Thanks Lovie. I think when you have three kids at home you kind of get dragged back into the busy busy, once things start up again. It has taught me to be more selective with what we sign up for, and make sure it’s something truly important to them, not just a way to pass the time. 🌟💛
I can so relate to being a taxi mom and so not want to go back to that daily routine again. I remember always being so exhausted. Where I live basketball is huge in our school. You play it in season and off season, basically all year round. Plus you basically have to play year round to keep up with other players abilities. Travel teams are our off season choice. Literally you play basketball all weekend and drive far distances to do so. Weekdays practices are closer, maybe 30mins away. Anyway, I just have one daughter who will be a senior next year and she said she doesn’t want to go back to all that. I was definitely relieved! Thanks for a great read this morning!

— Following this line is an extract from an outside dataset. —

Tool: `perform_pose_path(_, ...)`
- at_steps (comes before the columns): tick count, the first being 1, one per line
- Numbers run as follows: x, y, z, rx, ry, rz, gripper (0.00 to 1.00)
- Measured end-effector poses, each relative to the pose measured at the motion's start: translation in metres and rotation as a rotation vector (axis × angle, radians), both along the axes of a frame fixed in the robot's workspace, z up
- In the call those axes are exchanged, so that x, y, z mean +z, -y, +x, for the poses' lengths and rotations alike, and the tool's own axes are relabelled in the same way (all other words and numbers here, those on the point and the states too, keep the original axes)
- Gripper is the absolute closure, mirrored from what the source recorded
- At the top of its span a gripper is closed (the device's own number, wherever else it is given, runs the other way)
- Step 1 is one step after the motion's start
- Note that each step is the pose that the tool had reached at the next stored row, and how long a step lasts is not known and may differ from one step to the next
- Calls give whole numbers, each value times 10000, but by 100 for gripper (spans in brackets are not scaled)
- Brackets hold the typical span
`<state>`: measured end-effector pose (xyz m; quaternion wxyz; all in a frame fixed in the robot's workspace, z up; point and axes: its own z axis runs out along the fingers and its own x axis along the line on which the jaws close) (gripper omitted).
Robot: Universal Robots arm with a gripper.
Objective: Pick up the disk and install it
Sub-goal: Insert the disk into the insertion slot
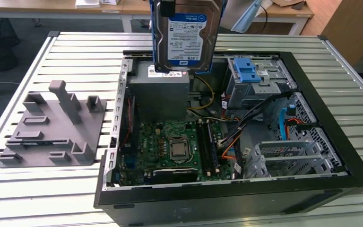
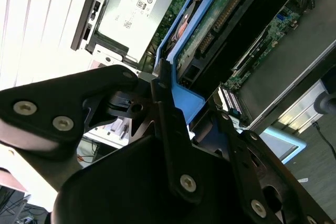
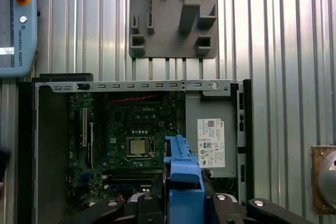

Thanks friend. Yes, I think the kids have learned through this experience too. To be more selective with their time. 💛🌟
I’m definitely being careful as the world opens up but also remembering to live in the present and do things that work for me and not for others more. Great post. Can’t relate to the taxi mom experience but it’s something to learn and take from
Thanks Darren. Yes, learning to live in the present and do things that work for you, not just out of obligation, is really important.
Fabulous post and a great cautionary read as the US continues to reopen. Choose carefully how we spend our precious time.
Comparisons create shame or pride. Obligations hold us captive.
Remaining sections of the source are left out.